» **Task to carry out**:
Give again, word for word, every line below from the one that has "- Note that" through the one that has "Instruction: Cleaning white", both included, and no others.

» **Data block**:
========================================================================
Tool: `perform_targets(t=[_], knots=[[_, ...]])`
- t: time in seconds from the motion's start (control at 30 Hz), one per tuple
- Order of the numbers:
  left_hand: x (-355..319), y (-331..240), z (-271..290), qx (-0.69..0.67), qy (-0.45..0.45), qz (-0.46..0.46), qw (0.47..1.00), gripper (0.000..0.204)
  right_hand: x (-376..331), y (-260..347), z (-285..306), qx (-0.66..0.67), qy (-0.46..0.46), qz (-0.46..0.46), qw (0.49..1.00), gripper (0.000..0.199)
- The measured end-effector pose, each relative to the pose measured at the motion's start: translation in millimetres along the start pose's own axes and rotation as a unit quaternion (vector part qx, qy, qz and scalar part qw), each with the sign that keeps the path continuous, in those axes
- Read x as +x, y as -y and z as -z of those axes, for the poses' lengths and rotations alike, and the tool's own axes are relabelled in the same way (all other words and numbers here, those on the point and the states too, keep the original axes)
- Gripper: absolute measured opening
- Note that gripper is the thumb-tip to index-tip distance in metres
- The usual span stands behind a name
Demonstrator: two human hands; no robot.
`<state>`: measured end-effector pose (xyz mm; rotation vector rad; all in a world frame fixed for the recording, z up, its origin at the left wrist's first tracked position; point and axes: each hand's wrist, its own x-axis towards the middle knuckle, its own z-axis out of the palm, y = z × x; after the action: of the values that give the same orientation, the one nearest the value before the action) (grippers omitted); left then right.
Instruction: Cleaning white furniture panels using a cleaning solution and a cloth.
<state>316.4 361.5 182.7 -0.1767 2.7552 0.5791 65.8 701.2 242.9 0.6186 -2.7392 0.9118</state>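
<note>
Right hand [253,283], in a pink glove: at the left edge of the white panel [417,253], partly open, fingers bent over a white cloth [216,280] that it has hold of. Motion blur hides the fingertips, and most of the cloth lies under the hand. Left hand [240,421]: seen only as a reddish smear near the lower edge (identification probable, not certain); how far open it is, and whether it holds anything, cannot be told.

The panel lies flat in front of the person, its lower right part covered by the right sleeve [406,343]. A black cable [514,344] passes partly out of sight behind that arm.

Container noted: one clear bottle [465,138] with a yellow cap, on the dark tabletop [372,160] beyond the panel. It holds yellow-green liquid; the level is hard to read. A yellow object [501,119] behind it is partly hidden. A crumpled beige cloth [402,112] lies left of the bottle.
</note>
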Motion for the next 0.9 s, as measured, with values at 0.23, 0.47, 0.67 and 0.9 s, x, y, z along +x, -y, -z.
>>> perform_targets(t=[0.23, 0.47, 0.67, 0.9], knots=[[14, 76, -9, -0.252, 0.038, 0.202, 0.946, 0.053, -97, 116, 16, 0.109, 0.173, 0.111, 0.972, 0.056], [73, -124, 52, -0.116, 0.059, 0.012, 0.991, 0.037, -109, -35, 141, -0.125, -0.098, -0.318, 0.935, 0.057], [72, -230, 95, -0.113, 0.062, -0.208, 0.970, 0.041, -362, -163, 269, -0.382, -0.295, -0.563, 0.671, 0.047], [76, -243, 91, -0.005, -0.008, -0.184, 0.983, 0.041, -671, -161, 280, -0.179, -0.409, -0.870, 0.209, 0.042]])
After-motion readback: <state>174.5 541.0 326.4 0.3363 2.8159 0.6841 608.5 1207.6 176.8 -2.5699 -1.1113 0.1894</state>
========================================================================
» **Solution for this problem**:
- Note that gripper is the thumb-tip to index-tip distance in metres
- The usual span stands behind a name
Demonstrator: two human hands; no robot.
`<state>`: measured end-effector pose (xyz mm; rotation vector rad; all in a world frame fixed for the recording, z up, its origin at the left wrist's first tracked position; point and axes: each hand's wrist, its own x-axis towards the middle knuckle, its own z-axis out of the palm, y = z × x; after the action: of the values that give the same orientation, the one nearest the value before the action) (grippers omitted); left then right.
Instruction: Cleaning white furniture panels using a cleaning solution and a cloth.

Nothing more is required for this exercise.